Social Engineering: Pretexting

by Natsuya Uesugi

Pretexting is a social engineering practice that is akin to cosplay or can we say getting into character. Hackers do this for example by posing as a security guard or a software tech to gain access to a building or area to gain information. You have to be careful to ensure the ruse is correct for the environment. If you pose as an outsourced software technician but the small company doesn’t outsource their tech department then you have a problem.

We describe it here as cosplay because I guess San Diego ComicCon is going on right now and many people are dressed up as their favorite super hero living out their fantasies and playing someone they might wish they could be in their dreams. Pretexting is similar because some otaku take their cosplay very seriously and will talk, walk, have mannerisms and stay in character the entire time they are in the costume at con.

Pretexting requires homework though. You have to know your character and actually be them for it to be believable. It is better if it is something simple and not overly complicated and the closer it is to your actual personality makes it also easier.

The more research you do the better your chance of success. In order to get into character you need to know the setting, the dress, the mannerisms, the environment that the character interacts in. A member of the kitchen staff will have a very different character from an IT helpdesk tech but may have similar traits to a waiter. It is best to scope out the locale for the character and actually learn. Some of the better movie actors do spend significant amounts of time and research learning their character for their next movie. The more believable they are in a scene the better the audience will relate to them or even hate them depending on their character. Bad acting can always be felt by the audience. This is the same with pretexting. The target will see through the ruse if it is not believable.

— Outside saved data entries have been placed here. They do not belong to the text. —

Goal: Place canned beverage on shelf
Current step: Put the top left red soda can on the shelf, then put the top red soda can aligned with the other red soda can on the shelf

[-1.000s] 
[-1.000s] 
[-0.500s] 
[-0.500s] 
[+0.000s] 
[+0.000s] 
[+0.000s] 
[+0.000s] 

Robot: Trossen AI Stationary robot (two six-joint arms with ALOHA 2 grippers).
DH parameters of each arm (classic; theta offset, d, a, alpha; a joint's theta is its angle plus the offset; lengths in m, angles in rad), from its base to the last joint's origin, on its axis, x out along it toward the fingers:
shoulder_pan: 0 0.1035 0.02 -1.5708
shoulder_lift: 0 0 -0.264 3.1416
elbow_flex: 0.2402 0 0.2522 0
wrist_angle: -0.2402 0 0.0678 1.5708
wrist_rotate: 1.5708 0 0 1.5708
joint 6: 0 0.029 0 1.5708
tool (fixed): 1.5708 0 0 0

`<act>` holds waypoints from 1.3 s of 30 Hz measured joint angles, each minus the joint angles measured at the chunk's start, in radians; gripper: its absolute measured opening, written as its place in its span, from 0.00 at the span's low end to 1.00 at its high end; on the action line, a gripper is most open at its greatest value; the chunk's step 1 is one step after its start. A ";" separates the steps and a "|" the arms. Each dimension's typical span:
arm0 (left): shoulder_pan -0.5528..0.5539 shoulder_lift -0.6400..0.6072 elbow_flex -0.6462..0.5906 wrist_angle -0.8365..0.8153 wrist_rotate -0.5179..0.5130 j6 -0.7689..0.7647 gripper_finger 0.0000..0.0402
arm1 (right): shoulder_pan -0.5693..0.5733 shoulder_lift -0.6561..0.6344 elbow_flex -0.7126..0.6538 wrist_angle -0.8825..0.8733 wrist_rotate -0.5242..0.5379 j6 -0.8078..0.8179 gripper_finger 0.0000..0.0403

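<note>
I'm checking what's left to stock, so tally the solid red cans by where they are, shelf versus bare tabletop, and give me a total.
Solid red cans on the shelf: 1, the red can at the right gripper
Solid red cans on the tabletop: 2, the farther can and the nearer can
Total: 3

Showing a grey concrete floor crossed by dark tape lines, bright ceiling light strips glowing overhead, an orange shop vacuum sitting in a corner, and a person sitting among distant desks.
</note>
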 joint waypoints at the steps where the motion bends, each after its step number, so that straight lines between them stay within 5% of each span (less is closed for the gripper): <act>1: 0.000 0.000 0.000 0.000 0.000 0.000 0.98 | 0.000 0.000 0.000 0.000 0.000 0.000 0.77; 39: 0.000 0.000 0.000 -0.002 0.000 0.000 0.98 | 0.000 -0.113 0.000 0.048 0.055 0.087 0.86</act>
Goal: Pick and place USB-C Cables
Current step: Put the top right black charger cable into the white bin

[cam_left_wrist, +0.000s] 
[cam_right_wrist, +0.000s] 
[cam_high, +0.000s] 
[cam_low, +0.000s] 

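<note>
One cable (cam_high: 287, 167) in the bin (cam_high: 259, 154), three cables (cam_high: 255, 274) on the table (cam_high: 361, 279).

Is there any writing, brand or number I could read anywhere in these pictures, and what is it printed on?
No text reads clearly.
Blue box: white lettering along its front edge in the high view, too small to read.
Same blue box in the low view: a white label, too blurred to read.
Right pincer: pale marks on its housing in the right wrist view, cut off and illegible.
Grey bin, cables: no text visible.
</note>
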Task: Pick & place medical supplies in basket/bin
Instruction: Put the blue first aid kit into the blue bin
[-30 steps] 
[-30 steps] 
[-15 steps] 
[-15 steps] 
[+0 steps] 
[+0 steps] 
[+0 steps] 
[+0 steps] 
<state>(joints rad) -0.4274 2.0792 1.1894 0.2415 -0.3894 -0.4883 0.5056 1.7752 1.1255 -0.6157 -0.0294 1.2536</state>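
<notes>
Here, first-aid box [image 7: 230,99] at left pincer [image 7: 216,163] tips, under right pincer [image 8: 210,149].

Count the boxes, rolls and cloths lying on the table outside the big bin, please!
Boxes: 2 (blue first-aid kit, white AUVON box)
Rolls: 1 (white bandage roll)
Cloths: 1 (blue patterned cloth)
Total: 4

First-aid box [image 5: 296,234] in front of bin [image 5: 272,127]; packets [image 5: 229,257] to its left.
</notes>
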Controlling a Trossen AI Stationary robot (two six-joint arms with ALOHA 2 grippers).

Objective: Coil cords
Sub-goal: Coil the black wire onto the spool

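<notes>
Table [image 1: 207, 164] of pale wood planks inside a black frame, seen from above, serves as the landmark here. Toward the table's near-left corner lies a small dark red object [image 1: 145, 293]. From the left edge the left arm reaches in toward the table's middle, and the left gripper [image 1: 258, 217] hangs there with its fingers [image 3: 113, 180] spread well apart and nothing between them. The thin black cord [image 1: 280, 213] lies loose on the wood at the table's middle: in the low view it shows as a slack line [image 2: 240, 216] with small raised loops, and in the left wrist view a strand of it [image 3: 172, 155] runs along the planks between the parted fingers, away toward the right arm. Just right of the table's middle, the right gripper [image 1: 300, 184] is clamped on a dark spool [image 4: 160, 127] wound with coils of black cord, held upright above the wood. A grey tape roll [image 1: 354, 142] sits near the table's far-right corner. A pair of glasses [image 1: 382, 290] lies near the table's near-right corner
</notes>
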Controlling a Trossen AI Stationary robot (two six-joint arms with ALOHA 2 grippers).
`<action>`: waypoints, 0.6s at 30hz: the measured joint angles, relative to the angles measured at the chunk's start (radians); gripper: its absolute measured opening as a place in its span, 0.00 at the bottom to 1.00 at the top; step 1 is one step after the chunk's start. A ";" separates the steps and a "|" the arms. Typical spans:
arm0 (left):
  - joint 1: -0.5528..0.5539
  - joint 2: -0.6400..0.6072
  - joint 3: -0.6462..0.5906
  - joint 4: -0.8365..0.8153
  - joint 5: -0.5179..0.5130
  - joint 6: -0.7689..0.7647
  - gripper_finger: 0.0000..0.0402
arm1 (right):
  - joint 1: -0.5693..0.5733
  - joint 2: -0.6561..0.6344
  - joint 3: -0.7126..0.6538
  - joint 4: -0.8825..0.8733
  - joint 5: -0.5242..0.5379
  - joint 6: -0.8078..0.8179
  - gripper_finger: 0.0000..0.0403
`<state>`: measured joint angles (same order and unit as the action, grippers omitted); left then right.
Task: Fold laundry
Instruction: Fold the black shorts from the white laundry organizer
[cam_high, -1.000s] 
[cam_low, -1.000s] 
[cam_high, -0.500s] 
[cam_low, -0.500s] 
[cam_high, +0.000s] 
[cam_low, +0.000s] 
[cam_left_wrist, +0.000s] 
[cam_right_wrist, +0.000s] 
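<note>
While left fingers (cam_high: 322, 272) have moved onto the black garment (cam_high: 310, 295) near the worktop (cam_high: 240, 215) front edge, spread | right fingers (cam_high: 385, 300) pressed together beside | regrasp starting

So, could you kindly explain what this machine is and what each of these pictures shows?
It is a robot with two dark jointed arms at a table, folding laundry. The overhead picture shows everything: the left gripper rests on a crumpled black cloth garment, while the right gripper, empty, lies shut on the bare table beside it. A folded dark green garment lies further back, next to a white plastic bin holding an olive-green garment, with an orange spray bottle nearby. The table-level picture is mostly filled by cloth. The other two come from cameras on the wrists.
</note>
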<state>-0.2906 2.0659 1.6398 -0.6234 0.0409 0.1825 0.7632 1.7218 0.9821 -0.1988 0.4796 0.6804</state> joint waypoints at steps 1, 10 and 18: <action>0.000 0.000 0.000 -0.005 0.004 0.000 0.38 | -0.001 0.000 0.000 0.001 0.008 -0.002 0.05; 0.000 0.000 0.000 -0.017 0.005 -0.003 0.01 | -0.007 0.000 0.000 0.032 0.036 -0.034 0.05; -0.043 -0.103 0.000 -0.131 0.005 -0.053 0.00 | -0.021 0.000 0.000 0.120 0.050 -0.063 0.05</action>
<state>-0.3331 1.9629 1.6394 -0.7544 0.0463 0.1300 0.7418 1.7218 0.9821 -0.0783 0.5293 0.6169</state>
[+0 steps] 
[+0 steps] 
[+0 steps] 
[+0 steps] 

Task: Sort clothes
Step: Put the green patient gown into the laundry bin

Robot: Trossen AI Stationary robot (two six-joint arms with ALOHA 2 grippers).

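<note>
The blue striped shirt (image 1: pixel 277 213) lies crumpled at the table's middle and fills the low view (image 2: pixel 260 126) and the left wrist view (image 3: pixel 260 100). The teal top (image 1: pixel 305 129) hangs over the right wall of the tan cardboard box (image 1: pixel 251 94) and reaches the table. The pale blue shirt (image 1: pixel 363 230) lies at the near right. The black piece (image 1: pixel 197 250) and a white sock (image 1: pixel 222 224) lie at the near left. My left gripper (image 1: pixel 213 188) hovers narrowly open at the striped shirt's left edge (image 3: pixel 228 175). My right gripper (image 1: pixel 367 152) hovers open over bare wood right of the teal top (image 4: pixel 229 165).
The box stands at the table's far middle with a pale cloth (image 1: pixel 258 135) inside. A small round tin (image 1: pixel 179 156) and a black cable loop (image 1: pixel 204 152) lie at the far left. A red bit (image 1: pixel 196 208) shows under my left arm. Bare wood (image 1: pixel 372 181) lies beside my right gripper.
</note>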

Another way to make the pretext belieavble by having similar traits is to bring some of your own likes and dislikes into the character. This will bring it a more personal feel. If you like cars you might be able to play a believable car salesman since you are familiar with the subject. Something that is foreign to you will take more research.

The simpler the character the better, if he is similar to you then it will not be as much of a leap to make it belieable. In grydscaen: tribute which is coming out in August 2014. In the short story “Simulatrix” Faid has to access the secure labs floor at the SenseNet to gain access to the code base for iNAX Simulation to steal it. He has an ID that gets him into the area and a lab coat. When he gets in the lab he initiated a conversation with a tech that needed to believe him enough to show him where he can get access to the code base. The tech never suspects him because Faid is able to play the part accurately. Given the time prior to the mission Faid was able to learn from some of his Packrat team about the security, the room and the activities of the scientists and techs so that he could have a believable pretext for the infiltration.

Other examples of pretexting in grydscaen are when Anj plays a data messenger in the short story “Rogue” from grydscaen: tribute and infiltrates into the palace to get to Mr. Stuart. He has to have a fake cit card and be wearing the right data messenger dress to get him past the Imperial Guard to even get to Mr. Stuart and show him the video file.

Grydscaen shows various hacking and social engineering techniques throughout the story. Pretexting is just one of the many forms of diversion that leads to access and information gathering that hackers rely on.